Date: 2006-03-07 06:34 am (UTC)
From: [identity profile] chitinous.livejournal.com
defendAnt.

Date: 2006-03-06 06:54 pm (UTC)
From: [identity profile] thisisthenow.livejournal.com
I'm curious: was the deliberation mostly about how much money for the plaintiff? was the guilt of the defendant that obvious? I'm also wondering where the $218k figure came from...you were able to quantify it somehow!

Date: 2006-03-06 07:21 pm (UTC)
From: [identity profile] gordonzola.livejournal.com
negligence and many medical bills was stipulated to in the begining, it was always a matter of how much money would be paid.

I don't have the actual numbers available to me but a certain amount was for past medical bills and past attendant care (some of which had been paid by the city/state so the numbers skew weirdly), roughly $30,000. future medical and attendant care etc. was about $100,000. Then there was $90,000 for pain and suffering etc. That was the amount I felt should have been higher. If she had been younger, the amount likely would have been higher because she, quite frankyly, has less years left to be in pain. This was not the sole way of determining the amount, but it comes out to about $10,000/yr (part past/part future).

Date: 2006-03-06 11:33 pm (UTC)
From: [identity profile] lapsed.livejournal.com
That's probably better than they'd get from medical malpractice unless it was pretty gross negligence.

Date: 2006-03-06 07:22 pm (UTC)
From: [identity profile] gordonzola.livejournal.com
and yes, we quantified it because that is the only thing we can do. No one felt satisfied that this was "justice".

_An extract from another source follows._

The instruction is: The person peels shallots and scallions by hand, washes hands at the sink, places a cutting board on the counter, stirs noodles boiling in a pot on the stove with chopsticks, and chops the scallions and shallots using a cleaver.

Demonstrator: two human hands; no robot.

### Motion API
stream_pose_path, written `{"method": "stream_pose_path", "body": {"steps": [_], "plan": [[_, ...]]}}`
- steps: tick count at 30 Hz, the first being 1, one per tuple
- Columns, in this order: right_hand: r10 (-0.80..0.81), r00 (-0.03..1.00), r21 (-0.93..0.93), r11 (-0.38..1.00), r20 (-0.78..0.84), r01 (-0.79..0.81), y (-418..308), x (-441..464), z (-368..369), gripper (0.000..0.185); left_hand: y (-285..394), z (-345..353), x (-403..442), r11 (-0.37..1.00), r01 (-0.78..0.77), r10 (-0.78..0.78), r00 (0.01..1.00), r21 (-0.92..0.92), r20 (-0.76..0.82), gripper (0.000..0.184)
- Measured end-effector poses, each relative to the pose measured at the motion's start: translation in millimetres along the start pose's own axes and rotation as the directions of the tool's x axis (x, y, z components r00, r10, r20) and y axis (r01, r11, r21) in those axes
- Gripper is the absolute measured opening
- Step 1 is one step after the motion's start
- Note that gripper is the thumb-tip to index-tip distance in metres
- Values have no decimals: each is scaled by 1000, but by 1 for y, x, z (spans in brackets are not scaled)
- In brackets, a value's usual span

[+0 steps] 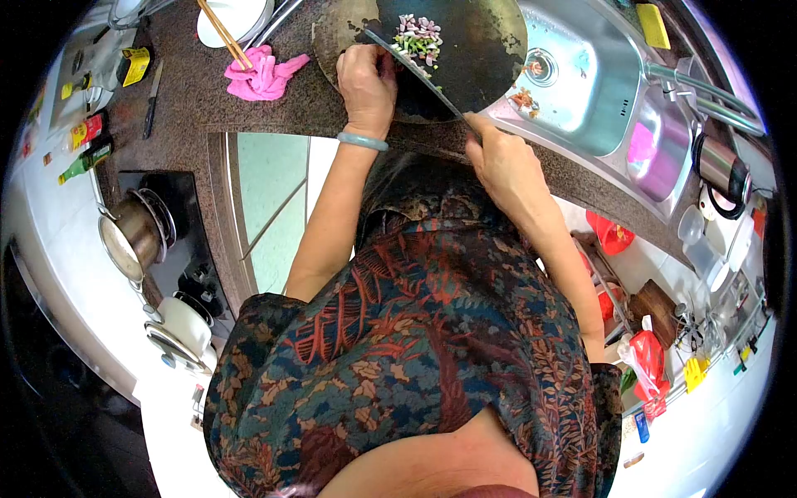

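Note:
A round dark cutting board (481, 62) with worn edges lies on the counter in front of me. My right hand (506, 162) is closed around the handle of a knife (419, 76), whose blade slants across the board. Chopped pink-white and green pieces (418, 40), seemingly shallot or spring onion, lie in a small heap just beyond the blade. On the near left side of the blade is my left hand (365, 87), fingers curled in close to the steel. Whatever its fingertips grip is hidden.
Right of the board is a steel sink (589, 124) with food scraps by its drain. A pink cloth (262, 75) and a white bowl (228, 21) with chopsticks (222, 31) sit to the left. Another knife (153, 100) lies farther left, near a pot (133, 236) on the stove.

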State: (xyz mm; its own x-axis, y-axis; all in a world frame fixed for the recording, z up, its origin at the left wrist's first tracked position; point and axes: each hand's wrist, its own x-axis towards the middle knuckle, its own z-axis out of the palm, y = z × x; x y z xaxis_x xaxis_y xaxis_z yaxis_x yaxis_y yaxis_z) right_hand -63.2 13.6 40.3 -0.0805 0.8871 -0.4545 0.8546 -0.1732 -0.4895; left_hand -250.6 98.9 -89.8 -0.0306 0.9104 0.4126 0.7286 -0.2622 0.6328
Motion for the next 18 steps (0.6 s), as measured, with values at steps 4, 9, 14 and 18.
{"method": "stream_pose_path", "body": {"steps": [4,9,14,18], "plan": [[28,999,-28,999,24,-28,-2,7,4,34,2,-1,1,999,24,-24,1000,24,10,14],[-71,997,113,991,-15,73,12,8,-7,33,-4,-13,3,994,68,-65,997,-84,34,9],[-83,996,116,990,-12,84,13,-4,-11,34,-3,-32,-10,988,139,-136,990,-66,42,11],[-57,998,49,997,10,56,11,-10,-7,34,4,-29,-17,976,213,-208,973,-43,99,11]]}}
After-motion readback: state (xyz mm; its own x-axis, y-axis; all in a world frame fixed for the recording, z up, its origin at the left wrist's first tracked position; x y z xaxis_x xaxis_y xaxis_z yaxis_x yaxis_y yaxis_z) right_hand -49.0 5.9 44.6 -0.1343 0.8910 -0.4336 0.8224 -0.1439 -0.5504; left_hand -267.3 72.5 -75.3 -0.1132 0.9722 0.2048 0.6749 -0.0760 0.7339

Date: 2006-03-06 08:05 pm (UTC)
From: [identity profile] thisisthenow.livejournal.com
I meant you were able to quantify a number for the cash settlement. I was curious how you came up with the actual number. Thanks!

Date: 2006-03-06 07:40 pm (UTC)
From: [identity profile] starfiend.livejournal.com
what's the "asshole-in-public schtick"?

Date: 2006-03-06 08:33 pm (UTC)
From: [identity profile] maeve66.livejournal.com
Of that $218,000, how much do the lawyers get?

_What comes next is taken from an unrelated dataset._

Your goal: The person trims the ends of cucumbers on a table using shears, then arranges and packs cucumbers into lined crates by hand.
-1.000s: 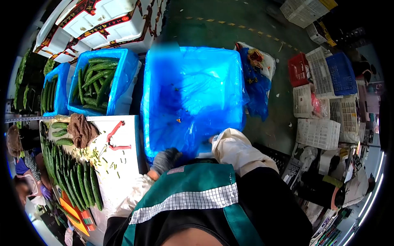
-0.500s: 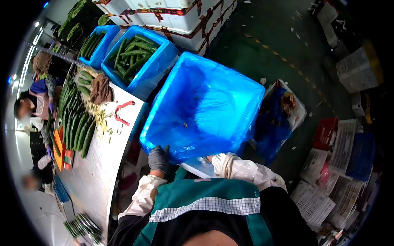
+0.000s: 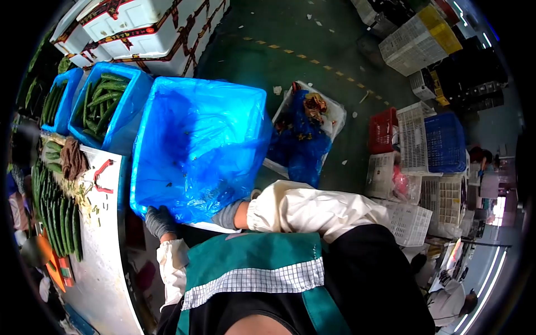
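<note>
A large box lined with a loose blue plastic bag (image 3: 223, 134) stands right in front of me, with a few small scraps inside. My left hand (image 3: 160, 222), in a grey glove, is closed over the bag-covered rim at the near left corner. At the near side, my right hand (image 3: 226, 216), also gloved in grey, is closed at the bag's edge; its fingertips are partly hidden by the plastic. A white strip of the box's edge shows below the bag.
Cucumbers (image 3: 58, 215), a brown cloth (image 3: 72, 159) and red-handled pliers (image 3: 101, 176) lie on the metal table (image 3: 103, 273) at left. Cucumber-filled blue-lined boxes (image 3: 76, 135) and stacked foam boxes (image 3: 139, 47) stand beyond. Right are a waste-filled tray (image 3: 335, 109) and plastic crates (image 3: 413, 139).
The view has swung right, so the table and boxes sit further left. My right hand, mostly hidden before, now shows at the bag's near edge. My left hand stays on the near left rim.
</note>
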A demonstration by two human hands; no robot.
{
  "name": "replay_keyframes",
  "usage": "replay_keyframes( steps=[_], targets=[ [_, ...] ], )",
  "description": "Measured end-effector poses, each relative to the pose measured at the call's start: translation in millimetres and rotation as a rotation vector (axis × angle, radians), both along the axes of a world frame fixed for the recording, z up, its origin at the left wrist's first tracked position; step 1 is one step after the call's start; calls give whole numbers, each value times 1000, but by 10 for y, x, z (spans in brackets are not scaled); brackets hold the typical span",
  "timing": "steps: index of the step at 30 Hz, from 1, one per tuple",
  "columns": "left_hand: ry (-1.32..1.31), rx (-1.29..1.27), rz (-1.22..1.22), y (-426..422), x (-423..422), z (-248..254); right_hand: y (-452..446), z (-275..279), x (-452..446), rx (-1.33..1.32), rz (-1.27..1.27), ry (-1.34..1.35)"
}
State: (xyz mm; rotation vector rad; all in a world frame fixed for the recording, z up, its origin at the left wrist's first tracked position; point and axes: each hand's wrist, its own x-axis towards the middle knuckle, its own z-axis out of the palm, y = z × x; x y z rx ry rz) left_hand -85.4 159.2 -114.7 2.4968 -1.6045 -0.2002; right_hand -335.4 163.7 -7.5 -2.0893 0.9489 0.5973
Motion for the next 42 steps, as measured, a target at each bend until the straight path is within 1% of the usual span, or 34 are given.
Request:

My mom was threatened with a suit because of a traffic accident (which was juridically her fault -- moral of the story, NEVER pull forward out of a parking space you're meant to back out of, whether it looks clear or not), but when they investigated my mother's assets, she had so few that the other insurance company settled out of court. It doesn't even seem to have much affected my mother's insurance rates, which I don't at all understand.

Date: 2006-03-07 01:22 am (UTC)
From: [identity profile] gordonzola.livejournal.com
I have no idea how much the lawyers made, but I imagine a very good chunk. i could be wrong, but I think the plantiff's lawyer usually works on a contingency and the defense by the hour. But a lot of money, that's for sure.

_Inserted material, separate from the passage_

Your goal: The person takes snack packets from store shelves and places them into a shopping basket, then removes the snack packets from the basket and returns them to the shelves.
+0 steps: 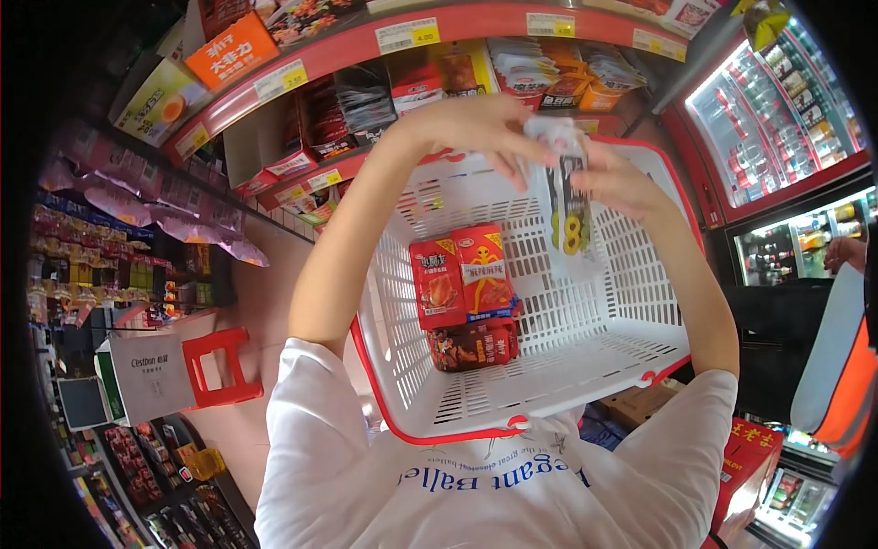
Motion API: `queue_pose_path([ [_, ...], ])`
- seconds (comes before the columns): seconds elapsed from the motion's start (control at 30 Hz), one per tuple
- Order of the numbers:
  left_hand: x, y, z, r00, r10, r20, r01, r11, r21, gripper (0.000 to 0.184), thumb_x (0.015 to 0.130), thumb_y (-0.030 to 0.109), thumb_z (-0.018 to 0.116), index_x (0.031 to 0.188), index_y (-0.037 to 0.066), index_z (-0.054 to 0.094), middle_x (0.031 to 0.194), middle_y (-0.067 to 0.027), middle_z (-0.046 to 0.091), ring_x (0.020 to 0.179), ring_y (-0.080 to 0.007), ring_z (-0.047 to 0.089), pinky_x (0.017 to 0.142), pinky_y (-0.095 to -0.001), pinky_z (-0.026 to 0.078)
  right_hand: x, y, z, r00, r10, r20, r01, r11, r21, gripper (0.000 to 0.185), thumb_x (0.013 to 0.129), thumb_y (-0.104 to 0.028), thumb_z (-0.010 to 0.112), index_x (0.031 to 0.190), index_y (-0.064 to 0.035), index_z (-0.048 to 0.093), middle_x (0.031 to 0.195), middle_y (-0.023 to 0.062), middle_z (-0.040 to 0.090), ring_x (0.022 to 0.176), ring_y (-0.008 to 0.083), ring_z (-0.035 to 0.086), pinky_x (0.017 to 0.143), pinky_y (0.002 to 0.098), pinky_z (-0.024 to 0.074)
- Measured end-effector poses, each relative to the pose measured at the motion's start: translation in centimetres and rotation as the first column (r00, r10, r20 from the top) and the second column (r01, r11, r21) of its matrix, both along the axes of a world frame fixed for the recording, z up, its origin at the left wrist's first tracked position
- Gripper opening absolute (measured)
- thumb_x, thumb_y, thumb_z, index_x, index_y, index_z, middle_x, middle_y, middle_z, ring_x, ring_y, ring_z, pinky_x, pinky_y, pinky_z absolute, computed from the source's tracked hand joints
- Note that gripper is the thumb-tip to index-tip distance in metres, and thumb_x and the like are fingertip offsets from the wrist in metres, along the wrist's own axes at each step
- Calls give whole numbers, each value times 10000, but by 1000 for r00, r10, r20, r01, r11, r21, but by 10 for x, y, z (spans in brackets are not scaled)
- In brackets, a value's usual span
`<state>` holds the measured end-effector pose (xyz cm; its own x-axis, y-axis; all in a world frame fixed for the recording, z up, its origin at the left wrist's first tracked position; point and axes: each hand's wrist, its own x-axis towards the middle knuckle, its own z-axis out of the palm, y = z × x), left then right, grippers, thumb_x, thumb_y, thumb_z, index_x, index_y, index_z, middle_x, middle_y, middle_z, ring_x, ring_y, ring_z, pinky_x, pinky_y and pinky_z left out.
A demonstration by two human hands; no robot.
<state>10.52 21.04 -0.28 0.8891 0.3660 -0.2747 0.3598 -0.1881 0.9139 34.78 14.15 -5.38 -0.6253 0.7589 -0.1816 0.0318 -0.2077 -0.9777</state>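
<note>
A long white, partly see-through snack packet (572, 206) with a black label and green ring-shaped pictures hangs over the basket, a little blurred. My right hand (617, 180) grips its upper right edge, fingers closed around it. My left hand (480, 133) reaches in from the left with fingers apart; one fingertip meets the packet's upper left edge. Below is a white plastic shopping basket (631, 288) with a red rim. Inside it, two red snack packs (439, 284) (487, 274) lie side by side, beside a dark red pack (471, 346) nearer to me.
Ahead, a red-edged shelf (347, 59) carries boxes of snack packets and price tags. Lit drink fridges (768, 119) stand at the right. On the left are a red stool (224, 366), a white carton (151, 375) and more shelving. Another person's sleeve (828, 357) shows at far right.
</note>
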Motion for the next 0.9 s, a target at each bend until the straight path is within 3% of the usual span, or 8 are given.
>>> queue_pose_path([
  [0.2, -5, 7, 2, 810, 374, 453, -490, 855, 170, 322, 891, 373, 668, 882, 51, 654, 697, 31, 553, 611, -46, 550, 578, -206, 442, -37, 19, 7, 857, -386, -342, 368, 922, -121, 434, 885, -155, 668, 1273, -44, 507, 1190, 58, 613, 1105, 161, 586, 950, 393, 469],
  [0.33, -26, 16, 7, 836, 321, 445, -530, 680, 506, 351, 908, 353, 655, 829, 12, 622, 626, 53, 508, 604, -35, 451, 560, -201, 373, -62, 27, 19, 903, -315, -293, 323, 946, -23, 371, 875, -113, 672, 1217, -31, 555, 1154, 60, 639, 1058, 154, 610, 933, 370, 474],
  [0.47, -57, 8, 24, 851, 368, 374, -516, 713, 474, 373, 941, 376, 602, 1017, 16, 666, 769, 11, 598, 719, -49, 509, 658, -220, 434, -95, 25, 29, 868, -376, -324, 446, 877, 179, 355, 831, -78, 711, 1162, -22, 594, 1073, 48, 673, 977, 142, 638, 841, 329, 508],
  [0.67, -123, 30, -19, 829, 501, 251, -559, 721, 408, 361, 938, 332, 573, 1098, 19, 653, 990, -159, 674, 954, -317, 633, 853, -345, 470, -113, 8, 46, 835, -460, -302, 550, 720, 424, 320, 787, -66, 752, 1083, -5, 646, 1011, 34, 691, 861, 115, 652, 760, 271, 524],
  [0.73, -136, 48, -51, 829, 449, 334, -506, 348, 789, 321, 938, 211, 570, 1183, 4, 591, 1123, -204, 620, 1087, -349, 580, 909, -396, 465, -114, 7, 45, 826, -495, -271, 560, 661, 499, 324, 783, -70, 757, 1076, 12, 646, 1012, 36, 691, 845, 108, 649, 751, 262, 525],
  [0.77, -137, 55, -61, 829, 449, 333, -505, 348, 789, 321, 938, 211, 570, 1183, 4, 591, 1123, -204, 620, 1087, -349, 580, 909, -396, 465, -116, 7, 42, 804, -528, -274, 581, 600, 550, 331, 769, -71, 765, 1073, 4, 658, 1010, 34, 694, 850, 112, 636, 759, 266, 517],
  [0.83, -139, 69, -75, 709, 495, 502, -552, -54, 832, 354, 868, 72, 573, 1211, -7, 542, 1147, -251, 575, 1092, -430, 524, 897, -470, 455, -119, 9, 39, 781, -559, -279, 597, 536, 597, 338, 756, -71, 774, 1071, -4, 670, 1008, 32, 698, 854, 115, 623, 767, 269, 510],
  [0.9, -148, 85, -81, 680, 552, 483, -508, -121, 853, 358, 856, 50, 554, 1211, 6, 538, 1130, -258, 575, 1077, -443, 522, 887, -493, 448, -121, 15, 39, 753, -638, -161, 303, 119, 945, 349, 709, -62, 786, 1050, -67, 709, 1015, 20, 706, 881, 150, 588, 796, 292, 490],
])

Date: 2006-03-07 07:12 pm (UTC)
From: [identity profile] slipkid.livejournal.com
plaintiffs' attorneys usually get a third plus costs and 40 percent plus costs if it goes to trial. at least that's how it is usually tiered.

FIGHT THE POWER!

Date: 2006-03-08 03:57 pm (UTC)
From: [identity profile] dirtylibrarian.livejournal.com
It’s a very hard thing to quantify really and even though I was one of two people pushing for more, I actually did respect everyone in that room. Though I actually have bountiful optimism about people in general, I didn’t expect that going in necessarily.

I had forgotten, but I think this was one of the things I loved best about jury duty...that everyone on the jury was really trying to do their best to do the right thing, and we working together, and having really intelligent conversations about the information we had been given. You don't get that with strangers often enough!

Date: 2006-03-11 04:47 am (UTC)
kest: (Default)
From: [personal profile] kest
I worked for awhile out of college doing IT stuff at a forensic economist's firm. They did expert witnessing and charts and calculations for personal injury and wrongful death cases. I worked on a piece of software that included a 'wrongful death wizard', and scanned lots of case studies that quantified human life quite succinctly.